● Task goal: Restate word for word the lines below that run from the one holding "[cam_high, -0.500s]" through the one holding "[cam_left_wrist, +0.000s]", inclusive. Pictures don't belong in the copy.

(Items from a dataset)

=-=-=-=-=

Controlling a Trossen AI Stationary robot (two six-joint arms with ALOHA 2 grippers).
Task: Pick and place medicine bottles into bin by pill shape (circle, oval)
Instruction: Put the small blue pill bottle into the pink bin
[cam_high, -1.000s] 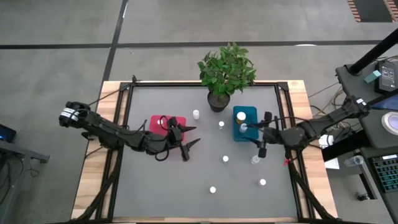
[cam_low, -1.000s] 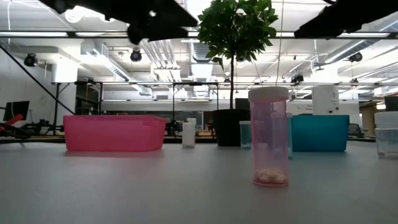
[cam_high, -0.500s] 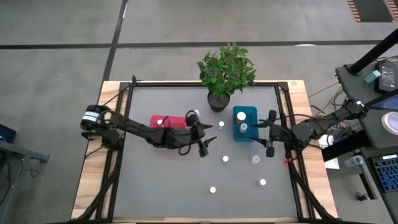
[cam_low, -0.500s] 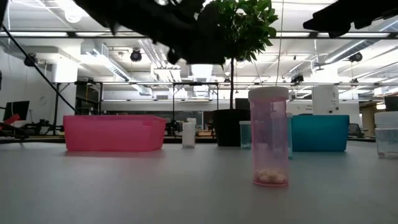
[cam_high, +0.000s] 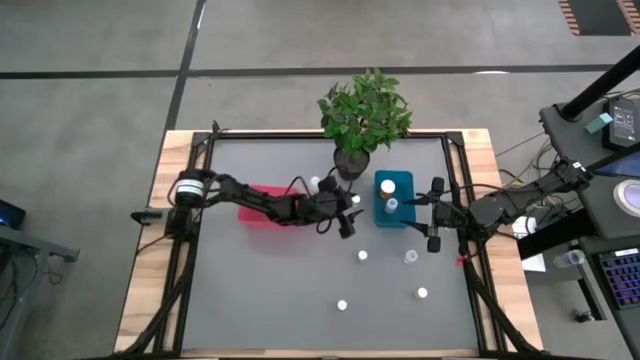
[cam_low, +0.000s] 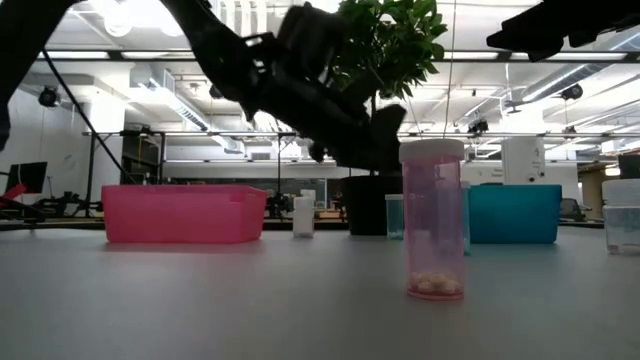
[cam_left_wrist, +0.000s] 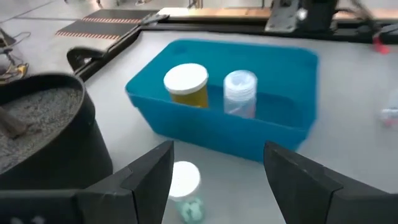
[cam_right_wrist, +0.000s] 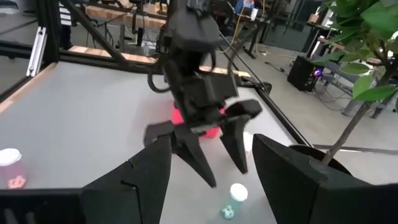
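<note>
My left gripper (cam_high: 347, 213) is open and reaches across the table to a white-capped medicine bottle (cam_left_wrist: 185, 179) with green pills. This bottle stands on the mat just short of the teal bin (cam_left_wrist: 217, 127). The fingers stand around and a little above the bottle without touching it, as the right wrist view shows (cam_right_wrist: 236, 194). The teal bin holds an orange-tinted bottle (cam_left_wrist: 186, 86) and a clear one (cam_left_wrist: 240, 93). The left arm partly covers the red bin (cam_high: 258, 212). My right gripper (cam_high: 433, 215) waits open at the table's right side, beside the teal bin.
The dark pot (cam_high: 351, 163) with the green plant stands right behind the left gripper. More bottles stand loose on the mat: one by the pot (cam_high: 315, 183), two at mid table (cam_high: 362, 256) (cam_high: 410, 257), two near the front (cam_high: 342, 305) (cam_high: 422, 294).
My left gripper has swept from over the red bin toward the table's right edge and the teal bin. It has come down to the bottle with green pills, and its fingers have stayed open. No bottle has moved.
</note>
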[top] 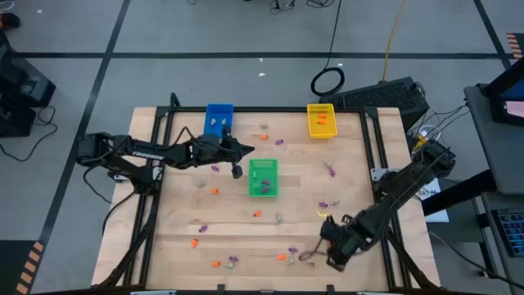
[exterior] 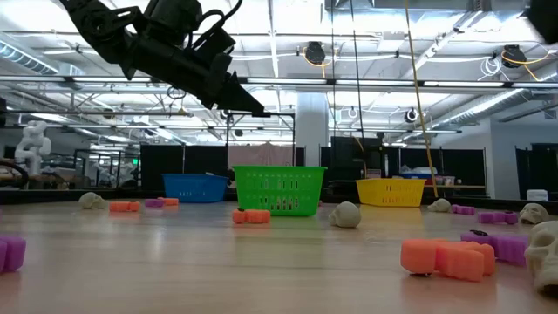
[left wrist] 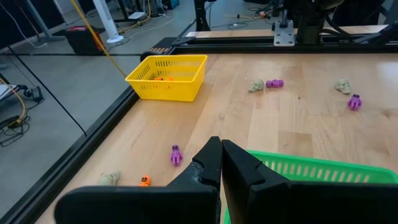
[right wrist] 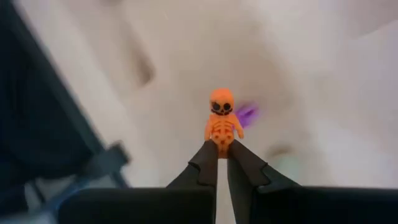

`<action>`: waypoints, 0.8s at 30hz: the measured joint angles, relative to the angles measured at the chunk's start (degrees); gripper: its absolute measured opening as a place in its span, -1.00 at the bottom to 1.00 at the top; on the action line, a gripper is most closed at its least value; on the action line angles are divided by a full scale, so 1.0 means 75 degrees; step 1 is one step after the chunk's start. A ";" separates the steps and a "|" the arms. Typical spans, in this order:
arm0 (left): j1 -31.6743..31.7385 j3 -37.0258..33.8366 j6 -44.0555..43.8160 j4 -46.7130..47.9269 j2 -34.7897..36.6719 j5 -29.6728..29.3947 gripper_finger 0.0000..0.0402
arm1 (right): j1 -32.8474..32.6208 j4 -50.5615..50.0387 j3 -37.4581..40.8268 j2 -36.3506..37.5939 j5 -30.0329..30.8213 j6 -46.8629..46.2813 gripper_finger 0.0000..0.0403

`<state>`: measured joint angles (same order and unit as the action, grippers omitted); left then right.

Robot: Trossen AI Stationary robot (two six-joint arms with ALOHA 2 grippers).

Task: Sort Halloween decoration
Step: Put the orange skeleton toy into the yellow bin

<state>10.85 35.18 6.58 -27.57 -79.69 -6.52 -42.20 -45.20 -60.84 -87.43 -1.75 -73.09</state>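
Small orange, purple and pale trinkets lie scattered on the wooden table [top: 246, 238], such as an orange one [top: 213, 191] and a purple one [top: 278, 141]. My right gripper [right wrist: 222, 155] is near the table's near right corner [top: 327, 236], shut on an orange skeleton figure [right wrist: 221, 118]. My left gripper [top: 246, 149] hangs shut and empty in the air just beyond the green tray's [top: 263, 177] far left corner; it also shows in the low view [exterior: 253, 109] and in its own wrist view [left wrist: 222, 152]. My right gripper pinches the orange skeleton's legs [right wrist: 219, 144] between its two fingertips. The body and head stick out past the tips. The fingers point steeply down from above. The figure is lifted clear of the table, which shows blurred beneath it.
A blue tray [top: 219, 117] and a yellow tray [top: 321, 120] stand at the table's far edge; the yellow one holds orange pieces. The green tray in the middle holds a few pieces. A purple trinket [right wrist: 247, 114] lies on the table under the held figure.
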 joint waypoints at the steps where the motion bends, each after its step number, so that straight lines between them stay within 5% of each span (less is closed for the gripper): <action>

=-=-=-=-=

● Expected answer:
[cam_high, -0.500s] 
[cam_low, -0.500s] 
[cam_high, +0.000s] 
[cam_low, +0.000s] 
[cam_left_wrist, +0.000s] 

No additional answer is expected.